TASK DIRECTIONS
Scan the data. Collect each line that contains the word "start".

DATA
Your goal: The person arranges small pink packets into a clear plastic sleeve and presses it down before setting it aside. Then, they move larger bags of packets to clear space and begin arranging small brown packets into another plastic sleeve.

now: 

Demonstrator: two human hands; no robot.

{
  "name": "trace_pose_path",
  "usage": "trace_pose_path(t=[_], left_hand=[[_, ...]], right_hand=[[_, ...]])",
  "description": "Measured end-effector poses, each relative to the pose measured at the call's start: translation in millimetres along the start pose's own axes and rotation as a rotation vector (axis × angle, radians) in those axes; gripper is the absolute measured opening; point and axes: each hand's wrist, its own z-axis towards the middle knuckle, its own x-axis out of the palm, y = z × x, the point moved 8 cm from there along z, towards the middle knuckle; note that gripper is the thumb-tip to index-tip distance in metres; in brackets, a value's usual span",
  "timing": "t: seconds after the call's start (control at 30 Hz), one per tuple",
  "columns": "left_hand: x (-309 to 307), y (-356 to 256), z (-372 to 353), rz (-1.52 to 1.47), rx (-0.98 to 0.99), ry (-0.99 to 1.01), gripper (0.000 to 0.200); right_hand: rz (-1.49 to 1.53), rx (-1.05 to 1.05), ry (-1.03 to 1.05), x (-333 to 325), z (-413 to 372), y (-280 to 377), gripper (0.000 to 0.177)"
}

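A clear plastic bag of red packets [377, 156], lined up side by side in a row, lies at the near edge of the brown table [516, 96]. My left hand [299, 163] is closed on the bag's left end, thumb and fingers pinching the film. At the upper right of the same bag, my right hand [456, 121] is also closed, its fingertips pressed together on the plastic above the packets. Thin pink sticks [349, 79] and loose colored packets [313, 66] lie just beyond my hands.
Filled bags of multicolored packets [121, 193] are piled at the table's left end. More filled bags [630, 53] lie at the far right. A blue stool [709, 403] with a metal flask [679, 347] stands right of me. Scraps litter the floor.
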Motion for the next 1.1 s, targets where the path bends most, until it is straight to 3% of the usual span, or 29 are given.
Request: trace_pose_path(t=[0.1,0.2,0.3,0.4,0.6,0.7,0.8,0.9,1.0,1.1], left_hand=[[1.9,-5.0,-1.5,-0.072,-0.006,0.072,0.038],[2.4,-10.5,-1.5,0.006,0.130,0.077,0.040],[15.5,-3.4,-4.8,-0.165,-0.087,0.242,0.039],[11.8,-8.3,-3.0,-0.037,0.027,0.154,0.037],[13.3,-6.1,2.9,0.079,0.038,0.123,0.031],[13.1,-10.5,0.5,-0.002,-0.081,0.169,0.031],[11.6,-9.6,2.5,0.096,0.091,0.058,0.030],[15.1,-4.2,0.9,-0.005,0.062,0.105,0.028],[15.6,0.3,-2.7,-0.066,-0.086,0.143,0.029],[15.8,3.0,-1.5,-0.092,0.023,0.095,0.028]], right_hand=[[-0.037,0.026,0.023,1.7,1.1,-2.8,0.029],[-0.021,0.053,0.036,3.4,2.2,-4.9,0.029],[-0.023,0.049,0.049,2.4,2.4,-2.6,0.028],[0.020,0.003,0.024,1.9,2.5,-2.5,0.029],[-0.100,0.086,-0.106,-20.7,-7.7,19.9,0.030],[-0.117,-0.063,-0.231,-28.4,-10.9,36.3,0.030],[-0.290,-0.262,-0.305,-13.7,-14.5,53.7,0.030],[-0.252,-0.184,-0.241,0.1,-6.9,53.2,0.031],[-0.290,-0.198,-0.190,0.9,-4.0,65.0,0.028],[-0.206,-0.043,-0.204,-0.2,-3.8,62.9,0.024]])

ANSWER FOR THE TASK
  "description": "Measured end-effector poses, each relative to the pose measured at the call's start: translation in millimetres along the start pose's own axes and rotation as a rotation vector (axis × angle, radians) in those axes; gripper is the absolute measured opening; point and axes: each hand's wrist, its own z-axis towards the middle knuckle, its own x-axis out of the palm, y = z × x, the point moved 8 cm from there along z, towards the middle knuckle; note that gripper is the thumb-tip to index-tip distance in metres; in brackets, a value's usual span",
  "timing": "t: seconds after the call's start (control at 30 Hz), one per tuple",

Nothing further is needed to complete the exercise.